The fact is, women and men do have sex—and it's usually not to have a baby. So when they need a checkup, the first question many clients ask is, "Where can I go where they won't look at me cross-eyed?"
Colm recognizes that public opinion about abortion is more conservative today than previously. Yet most people are neither purely pro-life nor pro-choice. "They're both," she argues. "It's a false choice." A majority support a woman's right to have an abortion even if they don't like her decision, Colm points out, and they don't want women dying in back-alley operations because safe abortion services aren't available.
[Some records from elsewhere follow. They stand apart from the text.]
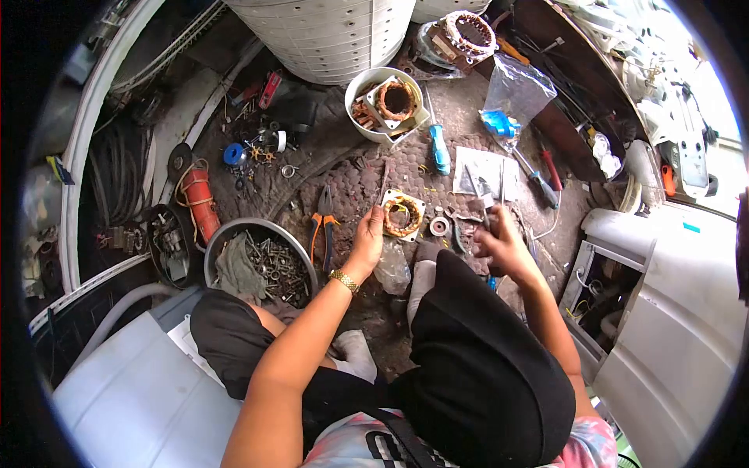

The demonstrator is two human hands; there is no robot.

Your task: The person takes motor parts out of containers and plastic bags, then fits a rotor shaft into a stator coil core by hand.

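Note:
My left hand [368,240] is closed on the edge of a motor stator [416,220], a square pale metal frame around a ring of copper windings. My right hand [502,248] is closed around a short tool [485,204] with a dull metal end, partly blurred, standing to the right of the stator. Between the hands lie a round metal ring [439,226] and dark pliers [457,235]. Orange-handled pliers [324,222] rest left of my left hand. A clear plastic bag [394,269] lies below the stator.
A metal basin [222,234] of screws and bolts stands at left. Ahead is a white bucket [355,82] with another stator inside. A blue-handled screwdriver [439,152], another screwdriver [540,187] and a plastic packet [476,168] lie ahead. White appliance panels [679,312] flank the right side.

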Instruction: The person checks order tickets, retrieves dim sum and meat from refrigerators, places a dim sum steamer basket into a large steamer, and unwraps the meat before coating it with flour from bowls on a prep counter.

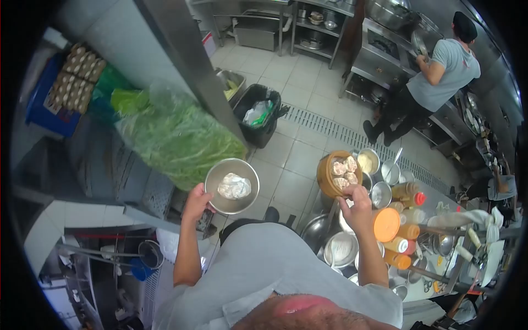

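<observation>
My left hand (197, 202) grips the rim of a metal bowl (254, 190), thumb over the edge. Inside the bowl lies a whitish lump (234, 186) that looks wrapped in thin plastic. On the other side, my right hand (357, 206) is closed at the near edge of a round bamboo steamer (324, 175). Several open-topped dumplings (344, 171) sit in the steamer. My fingers partly cover its rim, and the steamer's underside is hidden.
Metal containers (380, 194), sauce bottles (408, 190) and an orange lid (386, 224) crowd the counter at right. A large bag of leafy greens (176, 132) lies at left, near a black bin (258, 118). A co-worker (440, 71) stands by the stove.
</observation>
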The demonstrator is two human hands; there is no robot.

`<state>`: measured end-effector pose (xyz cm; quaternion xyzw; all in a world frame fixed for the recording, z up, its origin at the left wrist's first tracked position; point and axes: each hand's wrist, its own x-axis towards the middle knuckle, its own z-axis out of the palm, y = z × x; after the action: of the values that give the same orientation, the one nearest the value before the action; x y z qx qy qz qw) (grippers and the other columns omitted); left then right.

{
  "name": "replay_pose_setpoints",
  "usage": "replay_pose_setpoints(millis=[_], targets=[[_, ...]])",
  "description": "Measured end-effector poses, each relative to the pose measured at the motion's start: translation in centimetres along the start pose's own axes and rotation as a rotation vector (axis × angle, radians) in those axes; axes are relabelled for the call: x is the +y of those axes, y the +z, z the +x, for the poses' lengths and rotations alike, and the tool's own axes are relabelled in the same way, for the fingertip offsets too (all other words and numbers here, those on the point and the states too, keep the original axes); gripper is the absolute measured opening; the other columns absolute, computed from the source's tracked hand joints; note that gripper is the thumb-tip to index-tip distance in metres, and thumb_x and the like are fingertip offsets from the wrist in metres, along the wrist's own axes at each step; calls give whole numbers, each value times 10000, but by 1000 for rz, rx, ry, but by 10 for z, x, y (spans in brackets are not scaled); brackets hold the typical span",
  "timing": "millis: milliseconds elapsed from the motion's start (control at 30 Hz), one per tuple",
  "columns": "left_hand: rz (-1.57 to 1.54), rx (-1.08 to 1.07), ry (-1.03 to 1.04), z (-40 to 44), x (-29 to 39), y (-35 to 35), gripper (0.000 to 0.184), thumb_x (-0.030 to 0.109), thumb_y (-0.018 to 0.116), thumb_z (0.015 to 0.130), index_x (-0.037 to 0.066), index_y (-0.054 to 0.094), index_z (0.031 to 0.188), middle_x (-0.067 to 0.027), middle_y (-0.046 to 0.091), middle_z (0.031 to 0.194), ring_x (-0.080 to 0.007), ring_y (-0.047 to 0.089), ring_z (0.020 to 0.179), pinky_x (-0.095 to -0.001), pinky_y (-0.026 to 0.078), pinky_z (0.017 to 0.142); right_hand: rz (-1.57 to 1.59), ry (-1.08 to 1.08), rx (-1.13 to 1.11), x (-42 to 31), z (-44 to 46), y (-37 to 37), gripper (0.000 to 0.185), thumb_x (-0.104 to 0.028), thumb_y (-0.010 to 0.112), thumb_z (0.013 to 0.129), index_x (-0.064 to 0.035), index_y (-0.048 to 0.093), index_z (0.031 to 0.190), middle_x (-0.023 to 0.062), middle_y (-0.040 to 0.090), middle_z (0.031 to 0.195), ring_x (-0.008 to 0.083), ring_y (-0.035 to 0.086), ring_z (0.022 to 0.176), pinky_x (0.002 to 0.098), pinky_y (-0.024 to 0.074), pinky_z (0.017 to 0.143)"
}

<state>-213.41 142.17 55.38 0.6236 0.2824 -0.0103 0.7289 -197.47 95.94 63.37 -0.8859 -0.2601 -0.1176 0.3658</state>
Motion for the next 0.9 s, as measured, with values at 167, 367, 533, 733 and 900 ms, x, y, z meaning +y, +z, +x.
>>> replay_pose_setpoints(millis=[167, 367, 533, 733, 900], targets=[[-65, -83, -27, 127, 45, 40, 180, 69, 594, 885, 7, 551, 1049, -94, 656, 879, -165, 662, 627, -285, 559, 470, -9, -64, 17, 28, 122, 21, 266, 4, 777, 692, -32, 617, 902, 145, 658, 917, 329, 639, 836, 399, 523, 731], [-45, -128, -18, 303, 96, 91, 149, 62, 587, 891, -1, 546, 1019, -105, 651, 870, -173, 659, 622, -291, 552, 458, -17, -76, 29, 75, 269, 58, 277, -1, 792, 687, -30, 619, 902, 136, 661, 923, 323, 637, 841, 394, 519, 743], [-47, -141, 23, 459, 166, 136, 174, 42, 548, 893, -26, 554, 1053, -135, 673, 888, -189, 660, 597, -303, 568, 482, -32, -5, 34, 114, 384, 72, 292, 3, 799, 672, -23, 618, 899, 131, 661, 907, 326, 632, 842, 399, 518, 740], [-52, -144, 77, 632, 264, 182, 274, 48, 558, 885, -45, 550, 1142, -143, 676, 964, -197, 686, 658, -295, 575, 475, -57, 66, 83, 189, 497, 84, 291, -23, 809, 677, -25, 625, 902, 124, 659, 901, 323, 641, 868, 391, 521, 758], [18, -212, 170, 776, 335, 230, 311, 84, 578, 896, -31, 548, 1183, -135, 680, 1021, -188, 693, 745, -301, 588, 531, -16, 113, 47, 271, 589, 103, 272, -29, 801, 700, -30, 627, 909, 133, 664, 913, 335, 645, 872, 404, 526, 773]])
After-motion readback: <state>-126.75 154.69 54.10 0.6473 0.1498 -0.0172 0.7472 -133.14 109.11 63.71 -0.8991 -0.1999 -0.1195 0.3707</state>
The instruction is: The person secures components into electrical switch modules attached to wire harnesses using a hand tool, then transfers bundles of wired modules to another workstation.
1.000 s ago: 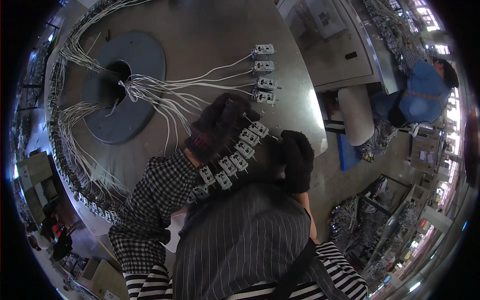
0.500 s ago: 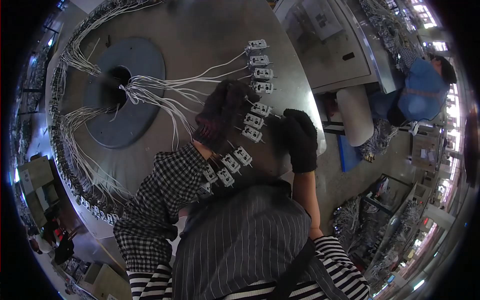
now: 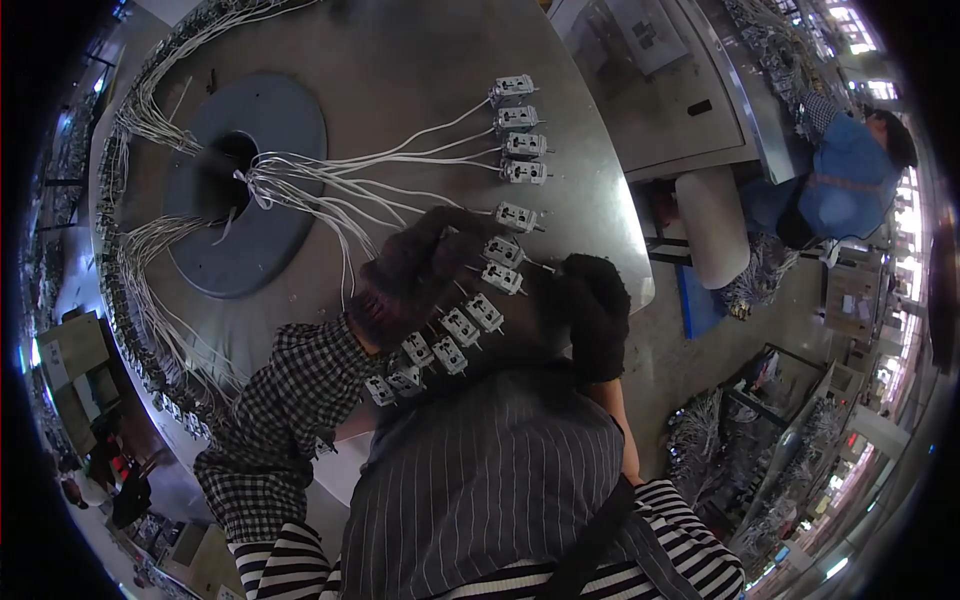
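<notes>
My left hand (image 3: 425, 262), in a dark glove, is closed at the inner ends of the row of small metal parts, close to one part (image 3: 503, 251); what it grips is hidden. Facing it from the right, my right hand (image 3: 590, 300), also in a dark glove, has its fingers together near that part's thin shaft. A curved row of similar parts, such as this one (image 3: 461, 327), runs down toward my apron. Above, another part (image 3: 515, 216) lies apart from the upper group (image 3: 525, 145). White cables (image 3: 330, 180) fan out to them from a tied bundle.
The metal table (image 3: 420, 60) bears a grey disc (image 3: 290, 230) with a central hole. Many wired parts line its left edge (image 3: 115, 270). A person in blue (image 3: 840, 190) is at the right, near a metal cabinet (image 3: 670, 100) and piles of cables (image 3: 690, 440).
Over the last half second, one part has come to lie separately below the upper group. My left hand has moved down and left, and my right hand has lowered.
</notes>
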`<state>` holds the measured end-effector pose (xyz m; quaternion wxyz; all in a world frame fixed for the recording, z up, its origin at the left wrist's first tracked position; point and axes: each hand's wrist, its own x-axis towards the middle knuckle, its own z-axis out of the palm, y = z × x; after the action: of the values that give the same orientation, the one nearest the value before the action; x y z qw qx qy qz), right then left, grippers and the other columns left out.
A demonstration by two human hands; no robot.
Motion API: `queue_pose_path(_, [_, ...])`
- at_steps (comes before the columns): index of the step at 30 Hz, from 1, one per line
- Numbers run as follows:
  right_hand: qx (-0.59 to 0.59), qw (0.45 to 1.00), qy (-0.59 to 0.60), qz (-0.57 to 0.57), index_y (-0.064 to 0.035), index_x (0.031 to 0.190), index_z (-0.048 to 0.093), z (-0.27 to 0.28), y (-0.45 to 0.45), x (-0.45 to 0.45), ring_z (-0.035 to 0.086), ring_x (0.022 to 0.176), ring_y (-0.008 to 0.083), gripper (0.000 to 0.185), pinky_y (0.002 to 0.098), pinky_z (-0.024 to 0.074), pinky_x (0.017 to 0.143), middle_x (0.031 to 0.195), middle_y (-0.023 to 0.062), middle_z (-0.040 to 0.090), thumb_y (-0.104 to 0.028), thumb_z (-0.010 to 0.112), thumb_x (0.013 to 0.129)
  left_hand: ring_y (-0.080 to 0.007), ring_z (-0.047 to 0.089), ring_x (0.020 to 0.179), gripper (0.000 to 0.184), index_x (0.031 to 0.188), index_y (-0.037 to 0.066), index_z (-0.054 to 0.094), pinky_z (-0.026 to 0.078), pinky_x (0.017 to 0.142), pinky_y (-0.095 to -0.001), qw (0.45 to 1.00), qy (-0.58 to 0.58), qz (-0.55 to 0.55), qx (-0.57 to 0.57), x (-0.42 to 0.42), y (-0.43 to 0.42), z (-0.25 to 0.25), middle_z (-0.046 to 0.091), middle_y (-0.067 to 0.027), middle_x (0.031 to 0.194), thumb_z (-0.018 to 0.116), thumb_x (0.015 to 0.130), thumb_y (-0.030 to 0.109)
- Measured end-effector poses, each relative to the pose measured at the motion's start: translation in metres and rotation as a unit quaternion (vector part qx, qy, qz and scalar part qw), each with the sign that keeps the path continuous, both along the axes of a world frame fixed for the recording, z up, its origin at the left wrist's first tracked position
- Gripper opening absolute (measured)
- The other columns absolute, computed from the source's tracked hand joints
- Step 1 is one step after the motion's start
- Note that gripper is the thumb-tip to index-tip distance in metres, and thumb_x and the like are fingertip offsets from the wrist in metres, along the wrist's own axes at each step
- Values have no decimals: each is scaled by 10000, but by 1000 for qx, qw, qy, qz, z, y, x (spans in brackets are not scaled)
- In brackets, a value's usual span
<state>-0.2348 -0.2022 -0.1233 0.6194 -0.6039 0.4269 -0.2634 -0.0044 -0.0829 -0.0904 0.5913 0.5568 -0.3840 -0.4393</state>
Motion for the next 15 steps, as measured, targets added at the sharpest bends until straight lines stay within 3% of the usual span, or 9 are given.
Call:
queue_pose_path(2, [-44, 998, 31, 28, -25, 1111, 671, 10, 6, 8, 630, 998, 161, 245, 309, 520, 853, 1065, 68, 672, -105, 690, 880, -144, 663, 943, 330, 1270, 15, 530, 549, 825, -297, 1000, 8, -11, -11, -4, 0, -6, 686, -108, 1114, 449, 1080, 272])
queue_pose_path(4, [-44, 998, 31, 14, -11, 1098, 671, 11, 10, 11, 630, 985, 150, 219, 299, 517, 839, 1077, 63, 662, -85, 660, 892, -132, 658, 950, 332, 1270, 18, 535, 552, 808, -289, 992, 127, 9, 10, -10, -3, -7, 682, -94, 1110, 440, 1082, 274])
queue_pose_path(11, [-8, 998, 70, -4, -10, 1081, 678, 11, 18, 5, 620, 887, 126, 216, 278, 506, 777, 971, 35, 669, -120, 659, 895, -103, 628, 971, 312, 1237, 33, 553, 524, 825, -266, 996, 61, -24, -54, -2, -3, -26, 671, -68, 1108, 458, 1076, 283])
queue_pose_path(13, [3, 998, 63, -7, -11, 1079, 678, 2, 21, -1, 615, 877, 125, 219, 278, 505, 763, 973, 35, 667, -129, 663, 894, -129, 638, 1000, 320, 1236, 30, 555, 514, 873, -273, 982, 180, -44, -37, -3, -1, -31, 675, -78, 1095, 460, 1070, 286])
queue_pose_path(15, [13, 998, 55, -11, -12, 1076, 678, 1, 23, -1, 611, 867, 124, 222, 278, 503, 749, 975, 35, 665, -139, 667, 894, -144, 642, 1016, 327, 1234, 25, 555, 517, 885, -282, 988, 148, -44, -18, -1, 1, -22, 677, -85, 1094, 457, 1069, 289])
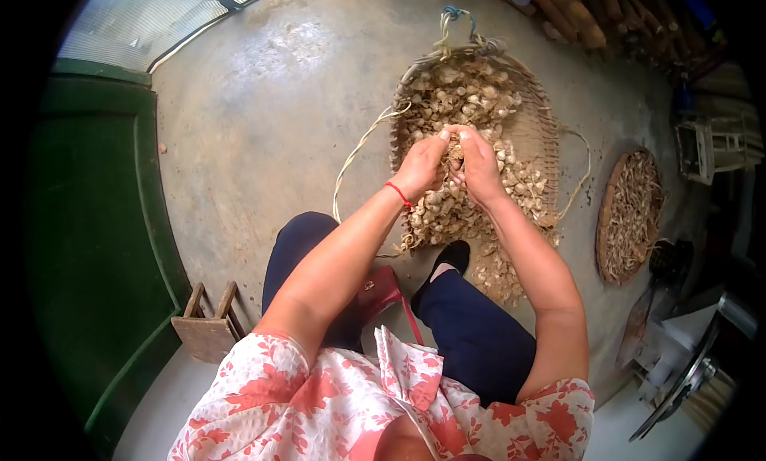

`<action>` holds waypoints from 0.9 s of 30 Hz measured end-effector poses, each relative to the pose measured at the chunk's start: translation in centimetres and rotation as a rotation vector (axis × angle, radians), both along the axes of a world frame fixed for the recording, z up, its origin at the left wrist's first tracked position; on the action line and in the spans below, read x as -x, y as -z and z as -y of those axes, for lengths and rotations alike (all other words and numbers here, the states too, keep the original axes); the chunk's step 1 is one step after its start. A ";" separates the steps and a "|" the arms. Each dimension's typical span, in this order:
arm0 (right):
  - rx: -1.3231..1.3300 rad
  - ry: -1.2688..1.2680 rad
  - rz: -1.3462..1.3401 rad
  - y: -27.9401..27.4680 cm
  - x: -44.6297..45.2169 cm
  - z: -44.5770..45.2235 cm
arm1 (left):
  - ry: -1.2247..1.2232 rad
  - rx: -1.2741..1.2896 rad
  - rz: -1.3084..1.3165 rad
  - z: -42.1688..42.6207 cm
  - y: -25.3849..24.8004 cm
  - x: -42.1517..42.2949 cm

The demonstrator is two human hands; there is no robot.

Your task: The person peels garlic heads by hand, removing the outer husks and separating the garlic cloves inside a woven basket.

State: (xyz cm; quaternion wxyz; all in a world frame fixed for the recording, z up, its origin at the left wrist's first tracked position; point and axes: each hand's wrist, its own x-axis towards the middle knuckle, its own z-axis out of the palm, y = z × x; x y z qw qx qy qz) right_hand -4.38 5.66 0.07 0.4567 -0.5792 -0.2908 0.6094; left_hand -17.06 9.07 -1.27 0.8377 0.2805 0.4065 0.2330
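My left hand (423,167), with a red string round the wrist, and my right hand (482,172) meet above a woven basket (539,134). Thumbs and fingers of both are closed around a small brownish garlic bulb (454,153), mostly covered by the fingers. Below and around them lies a heap of pale garlic bulbs (447,214) with dry skins and stalks. The heap fills much of the basket and spills over its near edge, close to my shoe.
Rope loops (353,159) stick out from the basket's sides. A round tray (604,222) of dried pieces is on the right, with a wooden frame (696,151) behind it. Logs (576,16) lie at the back right. A small wooden stool (209,333) stands by the green door (88,222).
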 end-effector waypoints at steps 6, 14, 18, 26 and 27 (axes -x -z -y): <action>0.073 0.103 -0.359 -0.2 -1.3 -0.4 | 0.030 0.144 0.194 -0.8 0.4 0.4; -0.097 0.023 -0.116 0.3 -3.4 -1.1 | -0.115 0.129 0.090 -0.9 0.3 0.3; -0.068 -0.077 0.226 0.8 -3.6 -1.0 | 0.139 -0.154 -0.109 -0.8 0.1 0.5; -0.129 -0.251 0.305 -0.3 -3.2 -1.1 | 0.238 -0.249 -0.035 -0.8 0.7 0.8; -0.170 -0.250 0.300 -0.5 -3.0 -1.2 | 0.190 -0.111 0.036 -0.7 0.6 0.9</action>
Americans may be of two minds on abortion, but contraception is another matter. More than 90 percent of American women use some form of birth control at some point, Colm says. An amazing one in five has been a Planned Parenthood client.
On birth control, when Planned Parenthood speaks, women listen—men too. So it was front-page news a year ago when Colm was arrested in a Moral Monday demonstration and hauled away in handcuffs.
For Colm, a calm, behind-the-scenes leader and self-described introvert, it was a departure in style. She did it because the Republicans had gone way too far, and to be in solidarity with the NAACP and other Moral Monday groups.
The Moral Monday issues are inter-connected, Colm says: poverty, racism, high unemployment, low minimum wage, cuts to health, education and voting rights. All have to do with low-income people who seek greater equality and control of their lives against others, who with political backing, want to control them.
For women, the questions boil down to sex and autonomy. And yes, it's the same old battles, Colm acknowledges.
But there's a river of progress flowing from Margaret Sanger through her generation to the young people who've joined the fight to oppose the Republican pushback, she says. "And what I think about that is, thank goodness we haven't given up."
This article appeared in print with the headline "Obsessed with the uterus."